Highlights:

  • Pinecone Systems Inc. highlighted that the cost of storing and searching through substantial volumes of vector data on-demand can be excessively high, even when utilizing a vector database.
  • Pinecone employs vector clustering on top of blob storage, enabling low-latency searches over data stores of nearly any size.

Pinecone Systems Inc., a well-funded startup specializing in vector databases, has unveiled a serverless iteration of its product explicitly designed for artificial intelligence applications.
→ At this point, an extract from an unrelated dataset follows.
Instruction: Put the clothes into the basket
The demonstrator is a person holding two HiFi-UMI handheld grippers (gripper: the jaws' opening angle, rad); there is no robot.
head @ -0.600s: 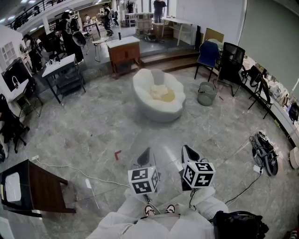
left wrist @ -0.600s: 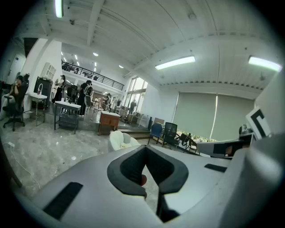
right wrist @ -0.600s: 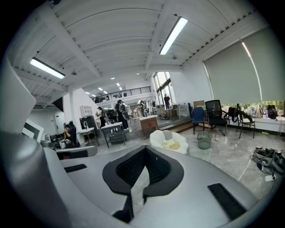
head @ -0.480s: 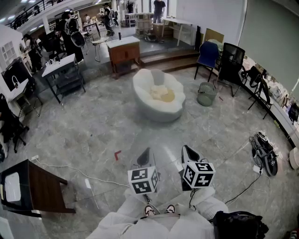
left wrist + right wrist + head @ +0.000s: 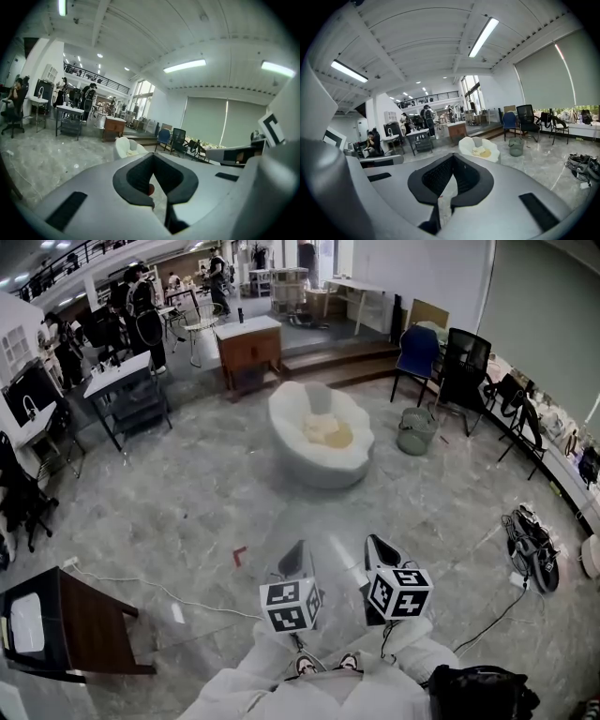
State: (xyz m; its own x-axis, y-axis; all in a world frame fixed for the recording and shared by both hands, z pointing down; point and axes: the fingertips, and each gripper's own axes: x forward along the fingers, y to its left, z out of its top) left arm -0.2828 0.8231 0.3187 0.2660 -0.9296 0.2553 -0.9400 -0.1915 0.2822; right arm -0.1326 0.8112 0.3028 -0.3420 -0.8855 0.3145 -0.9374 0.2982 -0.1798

According to the company, the serverless architecture — characterized by a cloud computing execution model in which the cloud provider dynamically manages the allocation and provisioning of servers — has the potential to slash costs by as much as 98%. Moreover, it prevents developers from needing to handle infrastructure provisioning, facilitating a quicker time-to-market for applications.

Pinecone Systems Inc. pointed to its research, revealing that expanding the data accessible for context retrieval results in a 50% decrease in unhelpful answers—responses that either inaccurately address or fail to address a given question. The company emphasized that developers of large language models can enhance the quality of generative AI models by simply increasing the accessibility of more data.

In contrast to relational databases, which organize data in rows and columns, vector databases encode unstructured data as high-dimensional data points. Each of these points represents a vector or an array of numbers. A key function of a vector database is to conduct similarity searches, enabling rapid identification of vectors that closely resemble a specified query vector. This process employs metrics such as cosine similarity or Euclidean distance to determine similarity.

The company highlighted that the cost of storing and searching through substantial volumes of vector data on-demand can be excessively high, even when utilizing a vector database. Pinecone’s technology is designed to store and search through AI-generated representations of unstructured data. These representations encapsulate the meaning of the original content in a machine-readable format, significantly enhancing efficiency for keyword-based searches.

The serverless architecture streamlines operations by eliminating the infrastructure provisioning stage, saving significant time and cost.

Furthermore, Pinecone’s architecture segregates reads, writes, and storage functions, reducing costs across various workload sizes and types. Pinecone employs vector clustering on top of blob storage, enabling low-latency searches over data stores of nearly any size. This is achieved through purpose-built indexing and retrieval algorithms, ensuring fast and memory-efficient vector search capabilities. The multitenant compute layer supports thousands of users, ensuring on-demand availability as needed.

Pinecone Serverless is currently accessible in public preview on the Amazon Web Services Inc. cloud, with forthcoming releases planned for Microsoft Corp.’s Azure and Google LLC’s Cloud Platform.

Pinecone asserts a customer base exceeding 5,000 and has secured USD 138 million in venture funding.